What you will do: Set the material down again exactly, line by line, skipping each picture.
****************************************
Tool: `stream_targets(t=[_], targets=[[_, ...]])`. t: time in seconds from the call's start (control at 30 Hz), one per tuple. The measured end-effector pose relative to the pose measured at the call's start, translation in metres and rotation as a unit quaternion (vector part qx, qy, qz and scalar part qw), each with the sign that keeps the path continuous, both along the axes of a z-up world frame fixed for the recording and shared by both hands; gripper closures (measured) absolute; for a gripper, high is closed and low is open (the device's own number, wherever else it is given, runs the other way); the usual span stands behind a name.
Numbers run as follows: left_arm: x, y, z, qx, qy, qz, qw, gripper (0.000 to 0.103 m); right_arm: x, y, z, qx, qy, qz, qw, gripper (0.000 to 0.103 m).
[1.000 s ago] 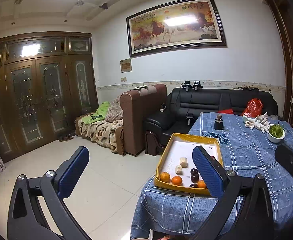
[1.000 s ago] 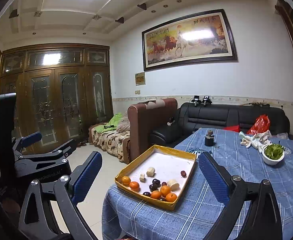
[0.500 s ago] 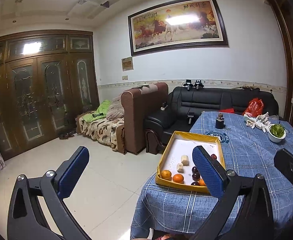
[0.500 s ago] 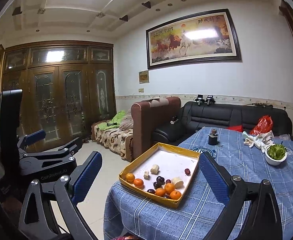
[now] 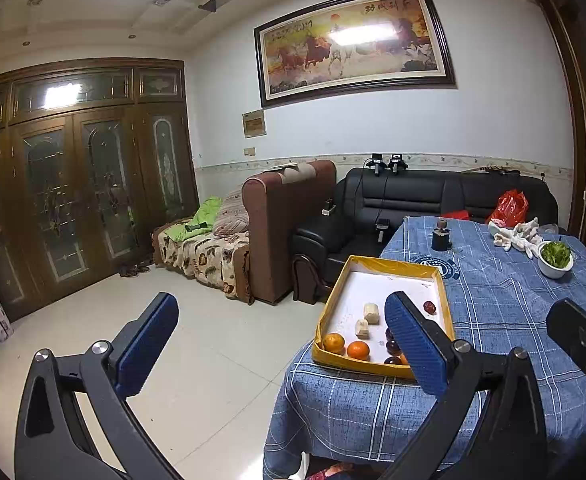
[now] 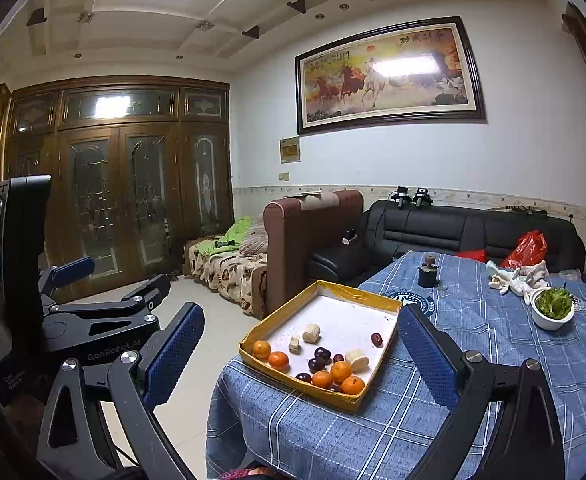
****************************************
Written response:
Tool: `stream_targets(t=[_], targets=[[_, ...]])`. t: time in seconds from the call's start (control at 30 Hz), one per tuple. The measured end-effector pose relative to the pose measured at the call's start, translation in metres and rotation as a unit quaternion (vector part qx, qy, qz and scalar part qw), each with the sign that keeps the path continuous, both along the axes of a z-up world frame fixed for the recording and shared by both hands; gripper closures (measured) absolute; for a gripper, high is closed and low is open (the device's own number, wherever else it is given, runs the other way); the usual span stands behind a name.
Numbers run as follows: left_arm: x, y, z, qx, qy, qz, qw, gripper (0.000 to 0.103 m); right_arm: x, y, z, qx, qy, qz, qw, gripper (0.000 to 0.103 m).
[1.000 s ago] 
[1.000 s ago] 
[0.500 s ago] 
[0.500 s ago] 
[now] 
[now] 

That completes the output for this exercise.